24

I Have an XML Node that I want to add children to over time:

val root: Node = <model></model>

But I cannot see methods such as addChild(), as I would like to write something along the lines of:

def addToModel() = {
    root.addChild(<subsection>content</subsection>)
}

So after a single call to this method the root xml would be:

<model><subsection>content</subsection></model>

The only class I can see that has the ability to append a Node is the NodeBuffer. Am I missing something fundamental here?

BefittingTheorem
  • 10,459
  • 15
  • 69
  • 96
  • I see you haven't accepted an answer yet. You may want to take a step back and see if you even need to use the rule transformer or the zipper or even "adding a child to a note". It may depend on whether the target xml document mirrors substantially the linear data that has some parent/child relationships in it and how large it is. For instance you could maintain a buffer of object and at the end do one pass to convert your buffer of objects into one xml document. Or you could create the `children` xml first and do `{children}` when the parent processing is done. – huynhjl Feb 05 '10 at 14:32
  • @huynhjl Thanks for the advice. I need to translate a spreadsheet into xml. So that rules out the Rule Transformer as it operates on mapping XML to XML. The spreadsheet has the tag name info but it's all linear, so I need to reinsert the nesting info. The way I would usually do this is by using a stack and adding to it when I know the current tag is a child and popping off when I know the current node is complete. So this is why I wanted to add children to an anonymous node. – BefittingTheorem Feb 06 '10 at 19:25

9 Answers9

30

Well start with this:

def addChild(n: Node, newChild: Node) = n match {
  case Elem(prefix, label, attribs, scope, child @ _*) =>
    Elem(prefix, label, attribs, scope, child ++ newChild : _*)
  case _ => error("Can only add children to elements!")
}

The method ++ works here because child is a Seq[Node], and newChild is a Node, which extends NodeSeq, which extends Seq[Node].

Now, this doesn't change anything, because XML in Scala is immutable. It will produce a new node, with the required changes. The only cost is that of creating a new Elem object, as well as creating a new Seq of children. The children node, themselves, are not copied, just referred to, which doesn't cause problems because they are immutable.

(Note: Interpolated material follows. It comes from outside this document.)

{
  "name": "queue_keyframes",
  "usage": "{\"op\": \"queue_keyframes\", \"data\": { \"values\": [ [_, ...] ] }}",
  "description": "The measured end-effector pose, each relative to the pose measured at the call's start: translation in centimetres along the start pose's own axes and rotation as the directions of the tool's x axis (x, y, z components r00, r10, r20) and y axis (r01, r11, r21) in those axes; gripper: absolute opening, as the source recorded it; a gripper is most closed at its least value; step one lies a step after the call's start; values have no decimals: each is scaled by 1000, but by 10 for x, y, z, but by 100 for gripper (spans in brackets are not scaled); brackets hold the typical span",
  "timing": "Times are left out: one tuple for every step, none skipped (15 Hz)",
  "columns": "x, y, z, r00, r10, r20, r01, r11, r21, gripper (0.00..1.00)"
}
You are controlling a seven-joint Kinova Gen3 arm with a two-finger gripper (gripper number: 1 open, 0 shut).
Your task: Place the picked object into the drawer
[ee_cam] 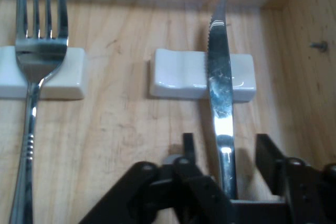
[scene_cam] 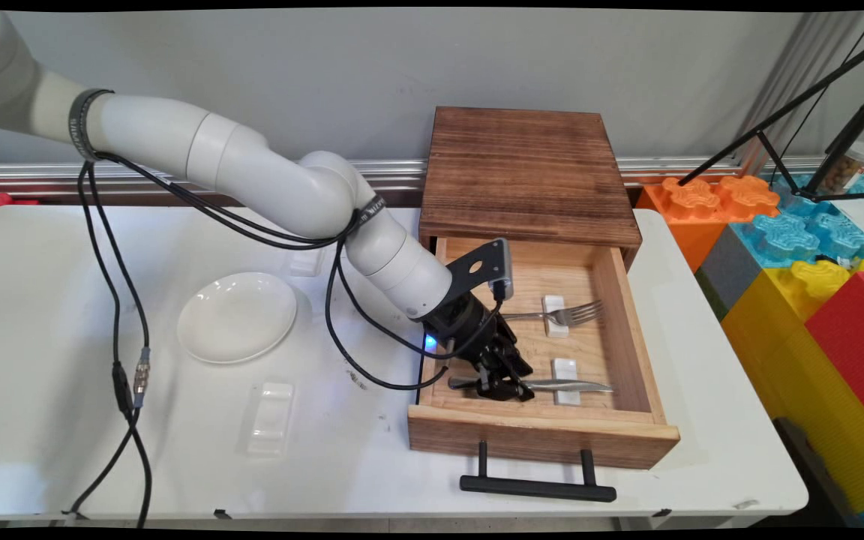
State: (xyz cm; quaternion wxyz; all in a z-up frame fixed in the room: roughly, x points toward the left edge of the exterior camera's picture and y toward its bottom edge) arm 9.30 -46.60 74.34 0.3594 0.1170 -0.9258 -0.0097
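**Gripper over the knife in an open wooden drawer**

A white table [scene_cam: 64,420] stands before a pale grey wall, and on its right part sits a dark-topped wooden drawer box [scene_cam: 526,169] with its light-wood drawer [scene_cam: 544,439] pulled out toward the near edge, black bar handle [scene_cam: 537,487] in front. Inside the drawer lie two pieces of cutlery, each propped on a small white ceramic rest. The fork [ee_cam: 32,77] lies on the farther rest [ee_cam: 47,74], its tines toward the drawer's right wall. The knife [ee_cam: 220,93] is shiny steel with a serrated edge and a pointed tip; its blade crosses the nearer rest [ee_cam: 178,74] close to the drawer's front wall. The gripper [ee_cam: 226,158] is down inside the drawer at the knife's handle end, its fingers [ee_cam: 268,156] spread, one on either side of the handle, not pinching it. Left of the drawer, on the table, are a round white plate [scene_cam: 237,316] and two clear plastic trays [scene_cam: 271,418].
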Motion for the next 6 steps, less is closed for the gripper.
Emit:
{"op": "queue_keyframes", "data": {
  "values": [
    [0, 0, 0, 1000, -3, -1, 3, 1000, -1, 100],
    [0, -1, 0, 1000, -6, -2, 6, 1000, 0, 100],
    [1, -1, 0, 1000, -9, -3, 9, 1000, 0, 100],
    [1, -2, 0, 1000, -13, -5, 13, 1000, 2, 100],
    [2, -3, -2, 1000, -16, -9, 16, 1000, 5, 100],
    [3, -4, -3, 1000, -19, -12, 19, 1000, 7, 100]
  ]
}}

However, if you are adding children to a node way down on the XML hierarchy, things get complicated. One way would be to use zippers, such as described in this blog.

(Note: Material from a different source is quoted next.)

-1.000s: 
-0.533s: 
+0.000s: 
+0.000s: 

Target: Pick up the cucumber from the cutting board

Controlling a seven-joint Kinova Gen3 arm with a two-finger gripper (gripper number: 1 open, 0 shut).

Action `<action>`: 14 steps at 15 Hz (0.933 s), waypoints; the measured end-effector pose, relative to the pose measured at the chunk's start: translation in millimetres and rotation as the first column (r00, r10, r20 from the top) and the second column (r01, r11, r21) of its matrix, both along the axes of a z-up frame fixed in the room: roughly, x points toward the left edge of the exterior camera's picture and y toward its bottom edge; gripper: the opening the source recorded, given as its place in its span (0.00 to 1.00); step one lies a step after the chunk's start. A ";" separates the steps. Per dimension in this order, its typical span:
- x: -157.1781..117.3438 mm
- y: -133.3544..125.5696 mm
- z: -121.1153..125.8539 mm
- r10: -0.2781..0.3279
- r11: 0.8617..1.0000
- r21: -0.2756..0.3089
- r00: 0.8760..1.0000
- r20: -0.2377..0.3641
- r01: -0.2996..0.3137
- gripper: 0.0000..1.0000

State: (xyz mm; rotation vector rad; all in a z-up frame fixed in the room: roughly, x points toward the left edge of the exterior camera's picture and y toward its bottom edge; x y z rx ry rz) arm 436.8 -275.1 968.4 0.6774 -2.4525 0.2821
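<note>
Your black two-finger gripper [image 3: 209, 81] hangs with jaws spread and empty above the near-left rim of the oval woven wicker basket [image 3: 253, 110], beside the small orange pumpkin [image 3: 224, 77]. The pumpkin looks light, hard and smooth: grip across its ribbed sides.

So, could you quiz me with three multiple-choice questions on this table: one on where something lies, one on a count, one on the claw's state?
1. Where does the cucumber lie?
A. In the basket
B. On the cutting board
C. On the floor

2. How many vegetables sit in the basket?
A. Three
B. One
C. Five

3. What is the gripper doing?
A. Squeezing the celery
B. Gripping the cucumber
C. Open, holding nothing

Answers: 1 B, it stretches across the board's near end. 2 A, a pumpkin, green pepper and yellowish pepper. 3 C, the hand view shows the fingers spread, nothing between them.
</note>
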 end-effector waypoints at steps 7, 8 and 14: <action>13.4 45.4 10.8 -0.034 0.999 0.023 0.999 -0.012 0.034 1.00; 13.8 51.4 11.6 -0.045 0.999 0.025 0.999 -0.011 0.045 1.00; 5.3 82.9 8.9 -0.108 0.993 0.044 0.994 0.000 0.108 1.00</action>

You can, however, use scala.xml.transform, with a rule that will change a specific node to add the new child. First, write a new transformer class:

class AddChildrenTo(label: String, newChild: Node) extends RewriteRule {
  override def transform(n: Node) = n match {
    case n @ Elem(_, `label`, _, _, _*) => addChild(n, newChild)
    case other => other
  }
}

Then, use it like this:

val newXML = new RuleTransformer(new AddChildrenTo(parentName, newChild)).transform(oldXML).head

On Scala 2.7, replace head with first.

Example on Scala 2.7:

scala> val oldXML = <root><parent/></root>
oldXML: scala.xml.Elem = <root><parent></parent></root>

scala> val parentName = "parent"
parentName: java.lang.String = parent

scala> val newChild = <child/>
newChild: scala.xml.Elem = <child></child>

scala>     val newXML = new RuleTransformer(new AddChildrenTo(parentName, newChild)).transform(oldXML).first
newXML: scala.xml.Node = <root><parent><child></child></parent></root>

You could make it more complex to get the right element, if just the parent isn't enough. However, if you need to add the child to a parent with a common name of a specific index, then you probably need to go the way of zippers.

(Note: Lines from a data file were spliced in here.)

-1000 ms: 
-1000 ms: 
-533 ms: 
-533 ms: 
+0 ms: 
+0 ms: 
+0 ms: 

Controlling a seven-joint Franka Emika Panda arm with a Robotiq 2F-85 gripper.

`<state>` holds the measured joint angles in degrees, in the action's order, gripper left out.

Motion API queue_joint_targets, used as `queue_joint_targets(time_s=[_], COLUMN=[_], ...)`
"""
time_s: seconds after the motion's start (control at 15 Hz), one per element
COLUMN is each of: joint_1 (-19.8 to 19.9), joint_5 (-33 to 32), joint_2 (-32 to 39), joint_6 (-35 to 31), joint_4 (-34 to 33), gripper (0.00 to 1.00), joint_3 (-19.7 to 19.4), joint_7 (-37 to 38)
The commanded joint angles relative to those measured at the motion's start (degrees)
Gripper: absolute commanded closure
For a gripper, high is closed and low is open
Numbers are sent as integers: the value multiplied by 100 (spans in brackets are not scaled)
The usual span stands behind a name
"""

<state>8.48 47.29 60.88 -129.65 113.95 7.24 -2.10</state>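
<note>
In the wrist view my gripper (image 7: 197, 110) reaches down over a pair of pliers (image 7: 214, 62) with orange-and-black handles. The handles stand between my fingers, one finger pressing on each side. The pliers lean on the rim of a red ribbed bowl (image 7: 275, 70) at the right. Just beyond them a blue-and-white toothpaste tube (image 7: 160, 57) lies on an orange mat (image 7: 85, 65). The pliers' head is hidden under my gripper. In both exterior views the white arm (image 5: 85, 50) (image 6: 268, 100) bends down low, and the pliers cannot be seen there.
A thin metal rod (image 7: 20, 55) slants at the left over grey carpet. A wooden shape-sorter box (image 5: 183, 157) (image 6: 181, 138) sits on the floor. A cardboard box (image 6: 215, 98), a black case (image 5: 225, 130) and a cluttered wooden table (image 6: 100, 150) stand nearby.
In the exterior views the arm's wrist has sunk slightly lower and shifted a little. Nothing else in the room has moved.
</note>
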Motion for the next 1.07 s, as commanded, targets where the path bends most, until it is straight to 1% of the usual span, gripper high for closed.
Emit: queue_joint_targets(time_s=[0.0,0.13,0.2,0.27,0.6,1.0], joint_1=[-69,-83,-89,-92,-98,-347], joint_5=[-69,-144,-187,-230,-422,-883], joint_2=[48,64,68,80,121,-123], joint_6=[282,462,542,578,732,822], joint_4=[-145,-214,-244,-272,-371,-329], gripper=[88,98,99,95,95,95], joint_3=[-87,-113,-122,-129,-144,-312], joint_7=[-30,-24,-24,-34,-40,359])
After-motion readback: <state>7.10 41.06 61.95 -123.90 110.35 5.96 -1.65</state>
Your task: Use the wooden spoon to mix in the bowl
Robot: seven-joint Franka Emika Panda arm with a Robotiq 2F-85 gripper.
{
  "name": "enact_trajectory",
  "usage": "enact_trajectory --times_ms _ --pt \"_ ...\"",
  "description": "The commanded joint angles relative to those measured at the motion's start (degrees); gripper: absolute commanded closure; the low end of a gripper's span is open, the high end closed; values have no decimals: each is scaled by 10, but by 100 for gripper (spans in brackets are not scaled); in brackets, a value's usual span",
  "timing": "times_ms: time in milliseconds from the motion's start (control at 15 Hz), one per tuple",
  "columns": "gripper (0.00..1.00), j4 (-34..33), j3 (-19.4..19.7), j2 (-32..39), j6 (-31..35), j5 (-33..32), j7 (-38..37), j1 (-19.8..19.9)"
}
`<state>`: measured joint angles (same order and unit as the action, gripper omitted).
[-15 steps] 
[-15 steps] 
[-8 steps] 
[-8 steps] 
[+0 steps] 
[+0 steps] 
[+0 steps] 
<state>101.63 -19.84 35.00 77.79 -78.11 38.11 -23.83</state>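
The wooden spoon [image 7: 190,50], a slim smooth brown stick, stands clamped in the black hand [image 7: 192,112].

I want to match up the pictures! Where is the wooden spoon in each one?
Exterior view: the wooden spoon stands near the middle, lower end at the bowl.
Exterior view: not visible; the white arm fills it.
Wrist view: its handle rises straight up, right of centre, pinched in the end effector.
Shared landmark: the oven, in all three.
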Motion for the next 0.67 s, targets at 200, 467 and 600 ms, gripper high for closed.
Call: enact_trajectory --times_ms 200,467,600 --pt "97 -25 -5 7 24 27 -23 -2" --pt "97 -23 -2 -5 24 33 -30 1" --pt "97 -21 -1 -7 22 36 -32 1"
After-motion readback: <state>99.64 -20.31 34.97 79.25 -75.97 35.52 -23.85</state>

For instance, if you have <books><book/><book/></books>, and you want to add <author/> to the second, that would be difficult to do with rule transformer. You'd need a RewriteRule against books, which would then get its child (which really should have been named children), find the nth book in them, add the new child to that, and then recompose the children and build the new node. Doable, but zippers might be easier if you have to do that too much.

Daniel C. Sobral
  • 295,120
  • 86
  • 501
  • 681
  • Thanks Daniel, a very complete answer (as per usual). The Elem pattern matching I understand. But I'll have to figure out the RuleTransformer example. – BefittingTheorem Feb 04 '10 at 15:47
  • 1
    @Brian `RuleTransformer` applies its list of `RewriteRules` recursively on all nodes of an XML. A `RewriteRules` receives a `Node` or `Seq[Node]`, and produces a modified version of it, or returns the original. I have often used it to answer XML questions on Scala, so you may search for me, Scala and XML to see for further examples. – Daniel C. Sobral Feb 04 '10 at 16:52
  • `child ++ newChild` should work with `Node` being a `NodeSeq`. Should work in 2.7 and 2.8. – huynhjl Feb 05 '10 at 00:27
  • @huynhjl True. I'll revise the answer to make it simpler. – Daniel C. Sobral Feb 05 '10 at 10:49
  • That works like a treat :)) - if you were to safe it to an XML file, is there any way to influence the way it gets tabbed...etc? – Galder Zamarreño Nov 11 '11 at 16:48
  • @DanielC.Sobral can u explain what : _* does? I've tried without it in scala 2.9.1 and it does not compile due it expecting Node* but the ++ produces Seq[Node]. – Dzhu Jan 02 '12 at 23:12
  • 1
    @Dzhu Check the questions in this search: http://symbolhound.com/?q=_* (make sure you copy the "*", since the link being auto-generated doesn't include it). – Daniel C. Sobral Jan 03 '12 at 13:19
9

In Scala xml nodes are immutable, but can do this:

var root = <model/>

def addToModel(child:Node) = {
  root = root match {
    case <model>{children@ _*}</model> => <model>{children ++ child}</model>
    case other => other
  }
}

addToModel(<subsection>content</subsection>)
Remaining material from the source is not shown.